Why WikiFoia?

Joel Campbell, the national FOI committee chair of the Society of Professional Journalists wrote this morning to ask some good questions about the WikiFoia which led to a long, rambling answer from me. (Good luck editing that, Joel.)

Part of my answer lies in the fact that I’ve participated over the years in online communities where anyone can easily add their own content–as with message boards and e-groups.

Kathy Sierra does a good job describing these online experiences in posts like out-spend or out-teach and how to build a user community.

This relates to the WikiFoia in a couple of ways.

User-communities can solve the knowledge problem when much of the knowledge is experiential. You can read online guides to filing FOIA all day long, and none of them are going to help you when you get back one of the hundreds of quirky and discouraging responses you might get back. In those cases, it is extremely helpful to go to a more senior member of the community (in this case, “the FOIA community”) and say “NOW what am I supposed to do?”

I imagine that old newshounds mentor young investigative reporters this way all the time. So part of the inspiration for the WikiFoia was to gradually start building a community where citizen newcomers might be able to find some of that same kind of mentoring–the kind that reaches right into the specific problem you are having at a given moment in time.

Online user-communities can also solve the discouragement problem.

There’s a lot of built-in discouragement in the FOIA process–delays, denials, excessive fees, incomplete returns, and on and on. On top of that, whether you’re a regular person or a reporter, it’s somewhat inherent in the act of filing an open records request that you think there’s at least a possibility that someone was doing something they shouldn’t have been doing.

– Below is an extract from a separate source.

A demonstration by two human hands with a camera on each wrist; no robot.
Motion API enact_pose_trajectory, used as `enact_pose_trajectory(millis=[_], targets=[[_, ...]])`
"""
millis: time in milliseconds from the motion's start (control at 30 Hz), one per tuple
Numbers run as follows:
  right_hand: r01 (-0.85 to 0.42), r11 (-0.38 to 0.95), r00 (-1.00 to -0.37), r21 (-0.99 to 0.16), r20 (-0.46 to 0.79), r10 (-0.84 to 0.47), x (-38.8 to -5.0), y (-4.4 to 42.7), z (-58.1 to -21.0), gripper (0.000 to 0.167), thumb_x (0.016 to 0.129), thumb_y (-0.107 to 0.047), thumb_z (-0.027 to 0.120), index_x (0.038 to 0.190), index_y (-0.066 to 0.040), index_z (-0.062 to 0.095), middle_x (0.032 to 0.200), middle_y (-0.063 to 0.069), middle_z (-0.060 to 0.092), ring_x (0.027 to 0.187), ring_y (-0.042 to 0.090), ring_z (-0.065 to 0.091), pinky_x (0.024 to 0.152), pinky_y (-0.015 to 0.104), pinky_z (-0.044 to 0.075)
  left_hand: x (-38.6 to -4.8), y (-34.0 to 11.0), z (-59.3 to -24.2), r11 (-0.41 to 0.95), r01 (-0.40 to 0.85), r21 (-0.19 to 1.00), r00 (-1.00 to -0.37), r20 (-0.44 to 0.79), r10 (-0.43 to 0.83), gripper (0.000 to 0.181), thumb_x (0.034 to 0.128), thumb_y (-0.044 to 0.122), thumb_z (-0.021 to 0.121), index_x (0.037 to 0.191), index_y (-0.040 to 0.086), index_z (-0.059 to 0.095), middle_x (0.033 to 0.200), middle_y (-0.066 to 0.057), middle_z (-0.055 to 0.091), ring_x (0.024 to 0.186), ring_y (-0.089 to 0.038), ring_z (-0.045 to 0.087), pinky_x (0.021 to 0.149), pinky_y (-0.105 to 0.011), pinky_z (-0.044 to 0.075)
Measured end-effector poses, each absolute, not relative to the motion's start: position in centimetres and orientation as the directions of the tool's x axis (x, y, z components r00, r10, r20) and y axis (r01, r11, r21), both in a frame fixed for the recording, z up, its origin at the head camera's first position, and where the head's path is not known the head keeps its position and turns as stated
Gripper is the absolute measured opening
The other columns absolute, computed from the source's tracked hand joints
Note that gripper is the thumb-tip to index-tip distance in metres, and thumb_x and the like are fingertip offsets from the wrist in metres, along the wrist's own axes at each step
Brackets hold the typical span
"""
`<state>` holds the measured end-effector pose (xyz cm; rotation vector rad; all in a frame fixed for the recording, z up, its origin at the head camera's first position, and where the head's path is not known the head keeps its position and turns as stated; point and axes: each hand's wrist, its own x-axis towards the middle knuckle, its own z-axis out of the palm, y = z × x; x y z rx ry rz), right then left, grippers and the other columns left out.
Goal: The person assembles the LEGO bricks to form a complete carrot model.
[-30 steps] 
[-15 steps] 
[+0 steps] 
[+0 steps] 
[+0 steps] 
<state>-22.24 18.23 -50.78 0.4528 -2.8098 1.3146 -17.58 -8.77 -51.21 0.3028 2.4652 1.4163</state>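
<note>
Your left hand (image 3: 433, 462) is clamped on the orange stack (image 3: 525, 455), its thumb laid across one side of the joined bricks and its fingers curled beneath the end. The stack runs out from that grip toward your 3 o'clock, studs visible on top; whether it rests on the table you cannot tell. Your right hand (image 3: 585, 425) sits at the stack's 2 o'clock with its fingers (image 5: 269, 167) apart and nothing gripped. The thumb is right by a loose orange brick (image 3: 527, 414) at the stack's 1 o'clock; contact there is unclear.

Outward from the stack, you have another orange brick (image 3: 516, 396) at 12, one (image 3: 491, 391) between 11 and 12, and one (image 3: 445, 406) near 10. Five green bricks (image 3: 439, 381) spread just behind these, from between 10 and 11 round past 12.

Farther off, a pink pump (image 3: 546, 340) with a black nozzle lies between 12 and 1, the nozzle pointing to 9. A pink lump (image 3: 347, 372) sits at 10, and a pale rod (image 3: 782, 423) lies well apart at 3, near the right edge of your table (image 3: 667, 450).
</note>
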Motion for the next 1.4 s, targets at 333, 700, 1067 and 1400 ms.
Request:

You can feel like you’re the skunk at the garden party. If you’re a reporter, you’re sort of supposed to be a skunk at the garden party but for an average citizen who thinks maybe the people down at city hall did something wrong, it can be psychologically intimidating to take on this role.

It’s nice to have people to encourage you when you’re facing these obstacles and doubts. Online communities can really help with that.